After years of ping-ponging on the issue of evidence admissibility standards in Florida courts – weighing the long-standing, more relaxed Frye test versus the more rigorous Daubert analysis – it seems the Florida Supreme Court has made a final decision. At least for now…
For decades, it was Frye. Then in 2013, Daubert. Except not everyone agreed, and for a while, lower courts and lawyers weren’t exactly sure which applied until 2018 when it was definitely Frye. But now, we’re back to Daubert.
As our South Florida injury lawyers can explain, this is going to have a big impact on both criminal and civil cases. Perhaps most significantly in torts, plaintiffs with highly-technical claims requiring expert witness testimony (medical malpractice, product liability, etc.) are likely going to have a much tougher time overcoming the “trial within a trial” hurdle that Daubert presents.
While criminal and civil defense lawyers will be pleased with this change, prosecutors and personal injury lawyers most likely are not.

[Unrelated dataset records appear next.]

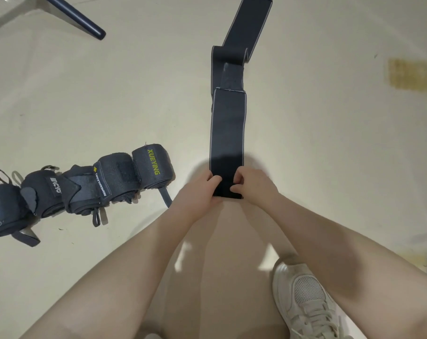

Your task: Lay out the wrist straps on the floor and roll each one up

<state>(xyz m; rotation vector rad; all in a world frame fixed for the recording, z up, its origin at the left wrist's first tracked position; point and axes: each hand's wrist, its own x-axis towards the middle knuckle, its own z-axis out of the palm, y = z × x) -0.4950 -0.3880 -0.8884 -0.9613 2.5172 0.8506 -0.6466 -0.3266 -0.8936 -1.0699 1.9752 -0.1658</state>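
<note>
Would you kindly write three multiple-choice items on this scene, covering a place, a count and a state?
1. Where are the rolled straps?
A. left of the hands
B. right of the shoe
C. on the chair

2. How many rolled straps show?
A. two
B. five
C. eight

3. The long strap is:
A. fully rolled
B. mostly flat, near end pinched
C. hanging in the air

Answers: 1 A, they line the floor at the left. 2 B, five rolls stand in a row. 3 B, the left hand and right hand pinch its near end on the floor.
</note>
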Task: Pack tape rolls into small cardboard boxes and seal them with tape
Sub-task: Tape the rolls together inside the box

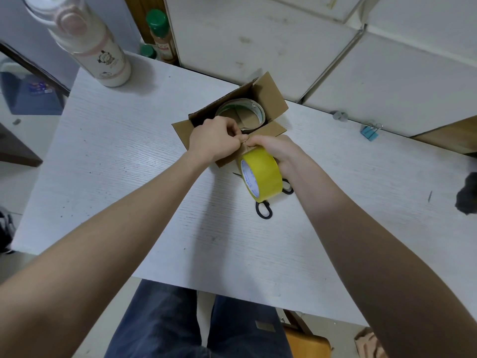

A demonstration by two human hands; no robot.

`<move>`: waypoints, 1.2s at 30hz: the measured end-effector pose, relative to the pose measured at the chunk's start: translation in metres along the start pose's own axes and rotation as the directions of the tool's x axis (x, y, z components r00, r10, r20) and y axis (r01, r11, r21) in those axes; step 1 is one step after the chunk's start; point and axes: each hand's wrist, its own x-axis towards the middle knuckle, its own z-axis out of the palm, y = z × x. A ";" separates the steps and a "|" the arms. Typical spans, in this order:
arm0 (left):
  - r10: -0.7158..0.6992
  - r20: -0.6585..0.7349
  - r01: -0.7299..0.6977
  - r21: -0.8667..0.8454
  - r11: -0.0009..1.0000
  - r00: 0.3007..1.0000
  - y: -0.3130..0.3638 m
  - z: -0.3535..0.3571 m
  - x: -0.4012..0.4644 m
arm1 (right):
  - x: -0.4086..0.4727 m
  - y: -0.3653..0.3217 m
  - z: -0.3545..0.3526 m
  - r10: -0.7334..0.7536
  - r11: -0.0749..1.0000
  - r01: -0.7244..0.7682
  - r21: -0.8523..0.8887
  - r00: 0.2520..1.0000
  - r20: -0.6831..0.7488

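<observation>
While the right hand (277, 153) grips the yellow tape roll (260, 174), the left hand (214, 138) pinches its end by the open brown cardboard box (271, 99); bare white table (116, 140) lies leftward.

The cardboard box (268, 99) is matt brown corrugated board. Just in front of it, the yellow tape roll (262, 174) looks glossy, smooth plastic. Beneath both, the table (129, 151) shows pale, matt, wood-grained laminate.
</observation>
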 end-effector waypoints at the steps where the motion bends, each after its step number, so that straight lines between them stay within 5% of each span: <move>1: 0.001 -0.001 -0.001 -0.002 1.000 1.000 0.001 0.000 -0.001 | 0.000 -0.001 0.001 0.002 1.000 -0.002 0.006 1.000 -0.008; 11: 0.017 -0.069 -0.019 -0.039 0.999 0.997 0.001 -0.001 -0.006 | 0.001 -0.002 0.001 -0.051 0.997 0.055 0.056 0.996 -0.069; 16: 0.211 -0.047 -0.216 -0.181 0.959 0.976 -0.007 -0.009 -0.033 | -0.002 -0.005 0.000 -0.027 0.990 0.029 0.140 1.000 -0.012; 20: 0.391 0.145 -0.410 0.130 0.903 0.909 -0.017 -0.009 -0.047 | -0.006 -0.002 -0.002 -0.057 0.981 0.050 0.185 0.998 0.035; 27: 0.422 0.004 -0.412 0.224 0.883 0.906 -0.008 -0.011 -0.039 | -0.020 0.002 -0.009 -0.161 0.949 0.146 0.280 0.987 0.029; 32: 0.391 -0.002 -0.386 0.152 0.910 0.921 -0.008 -0.011 -0.035 | -0.032 0.014 -0.017 -0.226 0.964 0.237 -0.124 0.969 0.095; 36: 0.331 0.017 -0.331 0.081 0.940 0.943 -0.008 -0.015 -0.028 | -0.034 0.018 -0.011 -0.390 0.914 0.395 -0.091 0.918 0.068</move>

Legislative History of Frye and Daubert
How did we end up with these two standards?
Throughout most of the 20th Century, federal and state courts adhered to the Frye standard, so-named for the 1923 U.S. Supreme Court ruling in Frye v. U.S, which held that if expert/scientific testimony were to be admitted into evidence, it needed to be based on scientific methods that were sufficiently-established and general accepted within the relevant scientific community.
Fast-forward 70 years to 1993, when the U.S. Supreme Court ruled on the case of Daubert v. Merrell Dow Pharmaceuticals, Inc. This was a product liability lawsuit wherein expert witness testimony was both vital to the case – and hotly disputed. Justices in turn initiated a three-party analysis – far more in-depth than Frye’s “general admissibility – to determine whether that testimony/evidence should be allowed. Daubert is something of a “trial within a trial,” with a pre-trial evidentiary hearing designed to answer whether the evidence is based on sufficient data/facts, is produced in accordance with reliable scientific methods AND if the expert giving the testimony applied those principles and methods appropriately to the specific facts of the case at hand.
In turn, the court adopted Rule 702 of the Federal Rules of Evidence, making Daubert the standard for expert witness admissibility in federal courts. Many state courts followed suit. Florida was one of the few that did not.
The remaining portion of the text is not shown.